*** Opening Collected material ***

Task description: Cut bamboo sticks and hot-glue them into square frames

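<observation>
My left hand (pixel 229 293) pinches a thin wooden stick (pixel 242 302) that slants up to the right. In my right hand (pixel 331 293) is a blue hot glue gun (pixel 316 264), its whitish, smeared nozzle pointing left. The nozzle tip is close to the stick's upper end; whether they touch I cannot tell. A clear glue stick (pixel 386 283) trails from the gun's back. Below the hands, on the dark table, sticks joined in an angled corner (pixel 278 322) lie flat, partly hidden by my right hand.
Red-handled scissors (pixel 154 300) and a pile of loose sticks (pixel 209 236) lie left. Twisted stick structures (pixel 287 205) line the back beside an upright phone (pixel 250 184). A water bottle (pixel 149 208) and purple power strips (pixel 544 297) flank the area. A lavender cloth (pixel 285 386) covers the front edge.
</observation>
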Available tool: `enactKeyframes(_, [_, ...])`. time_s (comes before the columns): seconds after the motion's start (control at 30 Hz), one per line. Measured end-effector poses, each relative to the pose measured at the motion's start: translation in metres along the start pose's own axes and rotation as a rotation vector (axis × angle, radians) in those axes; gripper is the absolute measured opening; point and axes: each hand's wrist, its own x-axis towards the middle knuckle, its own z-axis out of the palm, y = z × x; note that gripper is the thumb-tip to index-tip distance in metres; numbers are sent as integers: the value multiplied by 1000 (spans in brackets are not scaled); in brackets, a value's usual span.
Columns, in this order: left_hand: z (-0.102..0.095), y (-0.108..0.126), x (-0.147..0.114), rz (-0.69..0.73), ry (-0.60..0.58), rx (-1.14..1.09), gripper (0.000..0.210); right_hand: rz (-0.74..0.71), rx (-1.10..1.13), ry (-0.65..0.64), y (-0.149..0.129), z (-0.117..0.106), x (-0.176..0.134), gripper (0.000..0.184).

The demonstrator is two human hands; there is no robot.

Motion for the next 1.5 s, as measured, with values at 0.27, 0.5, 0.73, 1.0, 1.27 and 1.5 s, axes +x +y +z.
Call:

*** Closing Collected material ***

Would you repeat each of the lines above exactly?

- Task answer
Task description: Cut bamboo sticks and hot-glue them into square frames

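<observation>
My left hand (pixel 229 293) pinches a thin wooden stick (pixel 242 302) that slants up to the right. In my right hand (pixel 331 293) is a blue hot glue gun (pixel 316 264), its whitish, smeared nozzle pointing left. The nozzle tip is close to the stick's upper end; whether they touch I cannot tell. A clear glue stick (pixel 386 283) trails from the gun's back. Below the hands, on the dark table, sticks joined in an angled corner (pixel 278 322) lie flat, partly hidden by my right hand.
Red-handled scissors (pixel 154 300) and a pile of loose sticks (pixel 209 236) lie left. Twisted stick structures (pixel 287 205) line the back beside an upright phone (pixel 250 184). A water bottle (pixel 149 208) and purple power strips (pixel 544 297) flank the area. A lavender cloth (pixel 285 386) covers the front edge.
</observation>
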Available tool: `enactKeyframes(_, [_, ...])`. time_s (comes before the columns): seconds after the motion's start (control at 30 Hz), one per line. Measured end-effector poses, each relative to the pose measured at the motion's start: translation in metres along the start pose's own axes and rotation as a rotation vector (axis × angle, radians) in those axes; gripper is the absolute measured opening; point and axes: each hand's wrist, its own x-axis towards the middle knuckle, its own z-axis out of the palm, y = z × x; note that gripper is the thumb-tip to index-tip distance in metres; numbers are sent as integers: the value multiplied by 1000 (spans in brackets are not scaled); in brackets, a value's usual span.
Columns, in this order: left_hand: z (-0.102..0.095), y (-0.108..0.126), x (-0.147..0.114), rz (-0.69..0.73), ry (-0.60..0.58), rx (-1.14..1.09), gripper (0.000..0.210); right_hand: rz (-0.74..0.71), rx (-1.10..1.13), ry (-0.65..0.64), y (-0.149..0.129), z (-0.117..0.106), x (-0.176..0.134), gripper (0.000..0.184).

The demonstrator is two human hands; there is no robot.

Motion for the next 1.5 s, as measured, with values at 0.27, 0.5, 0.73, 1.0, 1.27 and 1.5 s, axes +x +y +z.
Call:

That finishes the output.